((

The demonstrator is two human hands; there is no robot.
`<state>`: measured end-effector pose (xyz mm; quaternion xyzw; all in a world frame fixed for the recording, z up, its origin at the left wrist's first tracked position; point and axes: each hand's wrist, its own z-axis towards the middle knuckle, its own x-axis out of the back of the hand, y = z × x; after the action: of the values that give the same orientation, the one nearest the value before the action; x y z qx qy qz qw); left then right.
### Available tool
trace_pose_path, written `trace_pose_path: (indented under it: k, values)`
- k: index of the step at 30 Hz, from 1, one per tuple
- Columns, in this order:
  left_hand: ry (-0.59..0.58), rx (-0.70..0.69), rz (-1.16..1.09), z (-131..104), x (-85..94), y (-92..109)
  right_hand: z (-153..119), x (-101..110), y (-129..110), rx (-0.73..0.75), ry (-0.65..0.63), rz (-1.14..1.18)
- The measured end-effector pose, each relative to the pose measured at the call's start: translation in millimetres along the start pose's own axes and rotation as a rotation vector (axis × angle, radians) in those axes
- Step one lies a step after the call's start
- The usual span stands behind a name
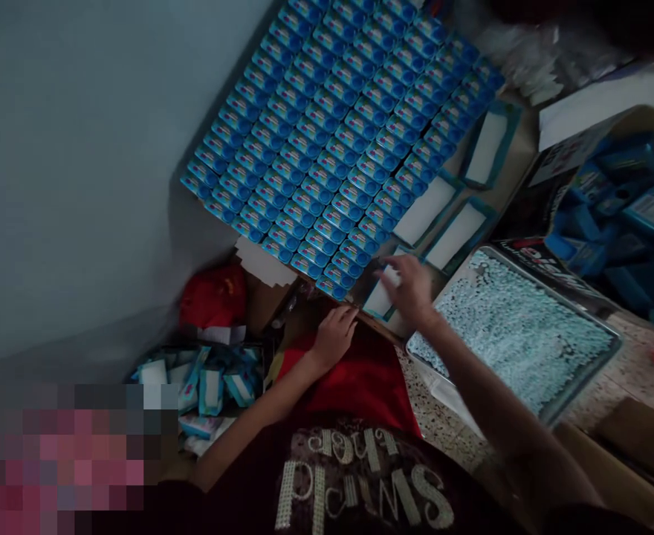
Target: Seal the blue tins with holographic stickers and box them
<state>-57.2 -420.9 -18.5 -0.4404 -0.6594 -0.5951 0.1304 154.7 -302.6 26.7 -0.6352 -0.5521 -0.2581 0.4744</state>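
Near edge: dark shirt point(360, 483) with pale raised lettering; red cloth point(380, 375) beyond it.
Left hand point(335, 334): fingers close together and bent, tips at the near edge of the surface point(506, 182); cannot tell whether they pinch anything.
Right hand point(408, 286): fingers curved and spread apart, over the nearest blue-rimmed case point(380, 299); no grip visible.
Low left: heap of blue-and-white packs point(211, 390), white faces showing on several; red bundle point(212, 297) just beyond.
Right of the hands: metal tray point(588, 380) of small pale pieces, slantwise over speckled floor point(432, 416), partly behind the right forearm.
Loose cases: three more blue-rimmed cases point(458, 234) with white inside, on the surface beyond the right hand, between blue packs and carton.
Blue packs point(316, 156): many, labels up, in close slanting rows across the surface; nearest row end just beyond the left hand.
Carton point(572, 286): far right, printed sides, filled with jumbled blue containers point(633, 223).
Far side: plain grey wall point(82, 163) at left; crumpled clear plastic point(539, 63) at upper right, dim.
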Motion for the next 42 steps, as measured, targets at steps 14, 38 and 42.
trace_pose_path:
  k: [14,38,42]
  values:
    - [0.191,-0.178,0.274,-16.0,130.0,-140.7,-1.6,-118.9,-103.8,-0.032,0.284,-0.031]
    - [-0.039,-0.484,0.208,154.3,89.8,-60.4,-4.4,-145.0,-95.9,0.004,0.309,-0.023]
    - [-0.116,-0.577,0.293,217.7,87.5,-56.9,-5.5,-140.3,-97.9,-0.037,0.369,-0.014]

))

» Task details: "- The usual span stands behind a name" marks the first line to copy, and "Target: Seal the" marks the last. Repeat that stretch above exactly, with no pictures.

» Written response:
- The usual span stands behind a name
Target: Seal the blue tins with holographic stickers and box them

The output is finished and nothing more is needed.